Published: December 10, 2025 | arXiv ID: 2512.09680v1

By: Sebastian M. Cioabă , Vishal Gupta , Hiroshi Nozaki and more

In this paper, we study the maximum order $v(k,θ)$ of a connected $k$-regular graph whose second largest eigenvalue is at most $θ$. From Alon-Boppana and Serre, we know that $v(k,θ)$ is finite when $θ< 2\sqrt{k-1}$ while the work of Marcus, Spielman, and Srivastava implies that $v(k,θ)$ is infinite if $θ\geq 2\sqrt{k-1}$. Cioabă, Koolen, Nozaki, and Vermette obtained a general upper bound on $v(k, θ)$ via Nozaki's linear programming bound and determined many values of $v(k,θ)$. The graphs attaining this bound are distance-regular and are called Moore polygons. Damerell and Georgiacodis proved that there are no Moore polygons of diameter $6$ or more. For smaller diameters, there are infinitely many Moore polygons. We complement these results by proving two nonexistence results for Moore polygons with specific parameters. We also determine new values of $v(k,θ)$: $v(4, \sqrt{2}) = 14$ and $v(5, \sqrt{2}) = v(5,\sqrt{5}-1)=16$. The former is achieved by the co-Heawood graph, and the latter by the folded $5$-cube.
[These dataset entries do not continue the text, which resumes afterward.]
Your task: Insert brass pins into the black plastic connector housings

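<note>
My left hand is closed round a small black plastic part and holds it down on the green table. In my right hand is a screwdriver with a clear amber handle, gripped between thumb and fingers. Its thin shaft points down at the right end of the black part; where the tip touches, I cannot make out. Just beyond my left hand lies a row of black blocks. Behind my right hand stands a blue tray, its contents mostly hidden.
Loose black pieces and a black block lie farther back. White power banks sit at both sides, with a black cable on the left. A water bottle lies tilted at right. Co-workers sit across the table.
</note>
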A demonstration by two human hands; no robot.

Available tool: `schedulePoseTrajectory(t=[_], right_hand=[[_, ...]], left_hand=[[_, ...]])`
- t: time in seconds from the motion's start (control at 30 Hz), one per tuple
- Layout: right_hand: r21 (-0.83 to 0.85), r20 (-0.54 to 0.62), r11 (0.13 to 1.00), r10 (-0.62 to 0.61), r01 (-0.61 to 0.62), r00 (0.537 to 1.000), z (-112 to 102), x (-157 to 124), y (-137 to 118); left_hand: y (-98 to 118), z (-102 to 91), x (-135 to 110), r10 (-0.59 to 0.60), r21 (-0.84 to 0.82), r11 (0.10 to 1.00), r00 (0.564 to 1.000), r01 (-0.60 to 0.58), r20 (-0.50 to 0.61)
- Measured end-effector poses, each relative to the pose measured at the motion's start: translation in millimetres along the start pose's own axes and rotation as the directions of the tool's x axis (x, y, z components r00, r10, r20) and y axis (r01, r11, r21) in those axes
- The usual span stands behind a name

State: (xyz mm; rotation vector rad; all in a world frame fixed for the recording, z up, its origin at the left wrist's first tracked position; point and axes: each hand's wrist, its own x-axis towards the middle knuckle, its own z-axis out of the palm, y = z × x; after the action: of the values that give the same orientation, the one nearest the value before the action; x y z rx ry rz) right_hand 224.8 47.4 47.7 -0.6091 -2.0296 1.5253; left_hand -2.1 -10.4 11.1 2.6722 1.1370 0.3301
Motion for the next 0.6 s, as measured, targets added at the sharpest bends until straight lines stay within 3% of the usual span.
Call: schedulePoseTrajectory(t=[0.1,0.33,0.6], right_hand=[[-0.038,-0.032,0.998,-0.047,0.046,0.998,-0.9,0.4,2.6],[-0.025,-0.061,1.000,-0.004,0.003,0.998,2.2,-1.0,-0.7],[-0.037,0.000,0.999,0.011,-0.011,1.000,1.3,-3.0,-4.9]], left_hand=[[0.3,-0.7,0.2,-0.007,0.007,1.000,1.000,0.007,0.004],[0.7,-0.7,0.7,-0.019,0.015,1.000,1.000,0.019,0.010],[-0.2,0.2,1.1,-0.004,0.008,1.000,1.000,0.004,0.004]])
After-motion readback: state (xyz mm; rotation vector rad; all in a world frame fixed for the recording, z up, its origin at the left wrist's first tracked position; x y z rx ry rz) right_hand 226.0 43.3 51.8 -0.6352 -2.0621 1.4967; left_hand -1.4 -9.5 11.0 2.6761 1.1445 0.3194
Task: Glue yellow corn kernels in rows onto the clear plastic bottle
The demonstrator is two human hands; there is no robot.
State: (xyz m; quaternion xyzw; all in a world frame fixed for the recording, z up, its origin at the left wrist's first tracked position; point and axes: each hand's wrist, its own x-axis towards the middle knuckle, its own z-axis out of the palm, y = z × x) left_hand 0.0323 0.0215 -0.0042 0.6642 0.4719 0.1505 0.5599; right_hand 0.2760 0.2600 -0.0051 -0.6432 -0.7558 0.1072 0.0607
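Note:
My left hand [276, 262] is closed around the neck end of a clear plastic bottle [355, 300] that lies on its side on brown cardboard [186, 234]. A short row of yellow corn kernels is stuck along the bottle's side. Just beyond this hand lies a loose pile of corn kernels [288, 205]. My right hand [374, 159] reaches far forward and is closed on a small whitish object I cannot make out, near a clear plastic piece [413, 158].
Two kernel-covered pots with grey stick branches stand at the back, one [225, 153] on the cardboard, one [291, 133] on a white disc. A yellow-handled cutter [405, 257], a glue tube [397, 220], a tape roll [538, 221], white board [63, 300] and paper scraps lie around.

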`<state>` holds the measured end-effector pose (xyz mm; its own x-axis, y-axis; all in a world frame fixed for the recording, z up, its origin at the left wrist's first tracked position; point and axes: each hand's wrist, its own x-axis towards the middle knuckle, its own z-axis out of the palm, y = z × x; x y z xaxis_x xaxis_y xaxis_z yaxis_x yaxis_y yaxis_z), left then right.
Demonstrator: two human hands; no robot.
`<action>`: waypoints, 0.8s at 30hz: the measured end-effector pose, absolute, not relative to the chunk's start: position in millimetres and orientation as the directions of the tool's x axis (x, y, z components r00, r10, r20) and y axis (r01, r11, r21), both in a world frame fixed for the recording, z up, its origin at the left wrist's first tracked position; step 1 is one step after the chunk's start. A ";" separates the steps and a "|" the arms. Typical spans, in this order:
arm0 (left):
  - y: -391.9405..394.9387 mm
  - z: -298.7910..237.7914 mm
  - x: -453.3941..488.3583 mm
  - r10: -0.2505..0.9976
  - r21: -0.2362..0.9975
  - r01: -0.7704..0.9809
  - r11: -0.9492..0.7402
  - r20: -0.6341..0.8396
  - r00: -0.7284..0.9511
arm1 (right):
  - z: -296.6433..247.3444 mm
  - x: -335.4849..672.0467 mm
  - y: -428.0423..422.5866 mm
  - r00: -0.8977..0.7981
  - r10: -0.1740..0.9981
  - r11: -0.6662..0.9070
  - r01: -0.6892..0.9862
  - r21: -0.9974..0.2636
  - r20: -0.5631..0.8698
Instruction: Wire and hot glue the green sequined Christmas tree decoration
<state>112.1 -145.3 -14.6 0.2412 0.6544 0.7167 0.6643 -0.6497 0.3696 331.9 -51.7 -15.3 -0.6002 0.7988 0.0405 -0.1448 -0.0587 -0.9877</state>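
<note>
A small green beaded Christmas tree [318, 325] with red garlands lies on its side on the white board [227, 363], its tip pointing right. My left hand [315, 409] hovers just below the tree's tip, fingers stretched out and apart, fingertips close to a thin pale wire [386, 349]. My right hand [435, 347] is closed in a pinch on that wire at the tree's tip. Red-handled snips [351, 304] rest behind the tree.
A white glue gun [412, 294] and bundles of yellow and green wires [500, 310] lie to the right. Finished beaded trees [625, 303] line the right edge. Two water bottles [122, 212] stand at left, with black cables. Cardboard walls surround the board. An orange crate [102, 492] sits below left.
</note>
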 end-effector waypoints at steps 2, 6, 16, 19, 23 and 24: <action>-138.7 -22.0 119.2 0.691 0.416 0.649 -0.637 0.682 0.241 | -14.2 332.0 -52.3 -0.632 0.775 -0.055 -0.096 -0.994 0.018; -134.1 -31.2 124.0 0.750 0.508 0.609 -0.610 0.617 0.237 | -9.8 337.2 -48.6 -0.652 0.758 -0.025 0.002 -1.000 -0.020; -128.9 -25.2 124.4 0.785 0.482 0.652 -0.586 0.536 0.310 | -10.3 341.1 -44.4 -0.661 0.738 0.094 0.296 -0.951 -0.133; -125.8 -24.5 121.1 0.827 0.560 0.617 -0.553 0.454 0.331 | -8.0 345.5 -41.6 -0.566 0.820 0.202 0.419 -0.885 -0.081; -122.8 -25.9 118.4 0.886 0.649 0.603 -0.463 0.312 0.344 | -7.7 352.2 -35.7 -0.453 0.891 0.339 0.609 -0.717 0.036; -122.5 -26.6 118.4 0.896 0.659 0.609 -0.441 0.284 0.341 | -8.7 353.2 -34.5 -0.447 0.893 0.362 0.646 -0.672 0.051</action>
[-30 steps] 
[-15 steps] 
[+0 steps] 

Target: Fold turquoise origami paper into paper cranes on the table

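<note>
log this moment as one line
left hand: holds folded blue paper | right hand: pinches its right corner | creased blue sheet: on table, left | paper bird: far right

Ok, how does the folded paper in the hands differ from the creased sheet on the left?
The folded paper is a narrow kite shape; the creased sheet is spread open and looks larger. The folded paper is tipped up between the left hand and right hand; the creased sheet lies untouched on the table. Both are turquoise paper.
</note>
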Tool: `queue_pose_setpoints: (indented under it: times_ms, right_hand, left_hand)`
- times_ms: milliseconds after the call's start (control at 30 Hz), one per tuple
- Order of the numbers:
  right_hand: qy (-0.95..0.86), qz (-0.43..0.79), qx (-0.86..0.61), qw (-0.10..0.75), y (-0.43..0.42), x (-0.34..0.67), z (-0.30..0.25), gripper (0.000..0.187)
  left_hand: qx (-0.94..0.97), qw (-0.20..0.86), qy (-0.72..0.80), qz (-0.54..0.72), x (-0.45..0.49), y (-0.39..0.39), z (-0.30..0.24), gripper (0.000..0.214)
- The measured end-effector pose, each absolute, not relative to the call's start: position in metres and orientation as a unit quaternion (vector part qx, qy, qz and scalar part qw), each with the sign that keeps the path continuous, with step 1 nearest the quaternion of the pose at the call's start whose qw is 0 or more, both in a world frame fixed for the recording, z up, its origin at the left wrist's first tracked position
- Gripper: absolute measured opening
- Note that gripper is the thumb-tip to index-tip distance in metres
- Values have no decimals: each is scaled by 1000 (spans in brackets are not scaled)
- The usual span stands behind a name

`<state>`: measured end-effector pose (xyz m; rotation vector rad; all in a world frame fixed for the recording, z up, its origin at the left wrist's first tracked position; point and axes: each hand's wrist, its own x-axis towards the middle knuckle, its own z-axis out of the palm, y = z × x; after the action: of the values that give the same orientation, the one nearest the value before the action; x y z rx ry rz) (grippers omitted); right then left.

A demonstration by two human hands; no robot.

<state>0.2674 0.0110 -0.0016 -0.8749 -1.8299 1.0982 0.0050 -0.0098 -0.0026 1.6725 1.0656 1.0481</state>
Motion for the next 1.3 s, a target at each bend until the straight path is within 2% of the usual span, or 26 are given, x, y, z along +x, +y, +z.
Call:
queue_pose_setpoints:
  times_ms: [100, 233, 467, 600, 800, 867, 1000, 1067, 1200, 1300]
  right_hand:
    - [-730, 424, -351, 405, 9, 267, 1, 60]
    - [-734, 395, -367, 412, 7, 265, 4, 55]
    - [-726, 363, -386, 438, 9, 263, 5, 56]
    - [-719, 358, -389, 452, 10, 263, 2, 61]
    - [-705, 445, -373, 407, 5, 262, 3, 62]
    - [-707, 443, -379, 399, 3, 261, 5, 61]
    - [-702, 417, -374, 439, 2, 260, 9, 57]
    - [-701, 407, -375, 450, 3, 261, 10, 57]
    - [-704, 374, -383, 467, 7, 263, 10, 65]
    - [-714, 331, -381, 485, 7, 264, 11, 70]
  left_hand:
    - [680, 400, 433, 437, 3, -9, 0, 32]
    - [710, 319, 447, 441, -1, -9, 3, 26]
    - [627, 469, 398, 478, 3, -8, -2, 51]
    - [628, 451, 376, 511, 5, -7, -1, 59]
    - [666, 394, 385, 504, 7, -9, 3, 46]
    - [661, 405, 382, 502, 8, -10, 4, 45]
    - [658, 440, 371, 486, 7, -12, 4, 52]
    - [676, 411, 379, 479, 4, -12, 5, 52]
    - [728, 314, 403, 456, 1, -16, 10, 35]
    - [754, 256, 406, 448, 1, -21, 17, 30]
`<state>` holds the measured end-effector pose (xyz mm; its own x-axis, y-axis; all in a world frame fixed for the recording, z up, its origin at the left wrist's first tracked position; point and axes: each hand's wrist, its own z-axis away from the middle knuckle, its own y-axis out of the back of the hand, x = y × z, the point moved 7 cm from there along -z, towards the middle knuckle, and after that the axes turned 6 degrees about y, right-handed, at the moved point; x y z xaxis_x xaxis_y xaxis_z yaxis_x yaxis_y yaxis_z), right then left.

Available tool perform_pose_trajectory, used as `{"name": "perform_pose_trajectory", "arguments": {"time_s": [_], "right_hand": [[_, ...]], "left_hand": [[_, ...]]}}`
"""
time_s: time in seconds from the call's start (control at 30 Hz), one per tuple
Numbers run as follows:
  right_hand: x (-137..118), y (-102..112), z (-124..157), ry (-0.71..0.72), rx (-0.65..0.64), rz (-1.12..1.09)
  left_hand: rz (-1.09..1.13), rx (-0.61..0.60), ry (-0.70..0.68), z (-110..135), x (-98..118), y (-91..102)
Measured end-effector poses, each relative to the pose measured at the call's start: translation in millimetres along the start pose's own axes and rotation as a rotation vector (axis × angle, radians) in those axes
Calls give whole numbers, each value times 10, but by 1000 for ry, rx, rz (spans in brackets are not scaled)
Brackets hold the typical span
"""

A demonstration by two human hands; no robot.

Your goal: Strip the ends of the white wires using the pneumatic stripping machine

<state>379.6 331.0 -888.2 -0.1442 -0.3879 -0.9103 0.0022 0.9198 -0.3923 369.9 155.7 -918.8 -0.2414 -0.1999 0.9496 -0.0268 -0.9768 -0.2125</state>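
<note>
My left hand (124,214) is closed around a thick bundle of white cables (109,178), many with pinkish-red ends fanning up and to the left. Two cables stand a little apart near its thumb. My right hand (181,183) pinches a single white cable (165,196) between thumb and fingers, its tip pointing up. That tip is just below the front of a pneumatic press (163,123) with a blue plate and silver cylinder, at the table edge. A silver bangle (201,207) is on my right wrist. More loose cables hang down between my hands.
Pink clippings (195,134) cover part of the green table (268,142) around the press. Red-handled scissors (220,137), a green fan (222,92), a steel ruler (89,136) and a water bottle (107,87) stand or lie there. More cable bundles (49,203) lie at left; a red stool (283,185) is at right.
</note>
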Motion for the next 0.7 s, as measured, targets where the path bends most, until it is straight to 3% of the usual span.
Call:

We verify that any connected $5$-regular graph with second eigenvalue $λ_2$ exceeding $1$ satisfies $λ_2 \geq \sqrt{5} - 1$, and that the unique $5$-regular graph attaining equality in this bound has $10$ vertices. We prove a stronger form of a 2015 conjecture of Kolokolnikov related to the second eigenvalue of cubic graphs of given order, and observe that other recent results on the second eigenvalue of regular graphs are consequences of the general upper bound theorem on $v(k,θ)$ mentioned above.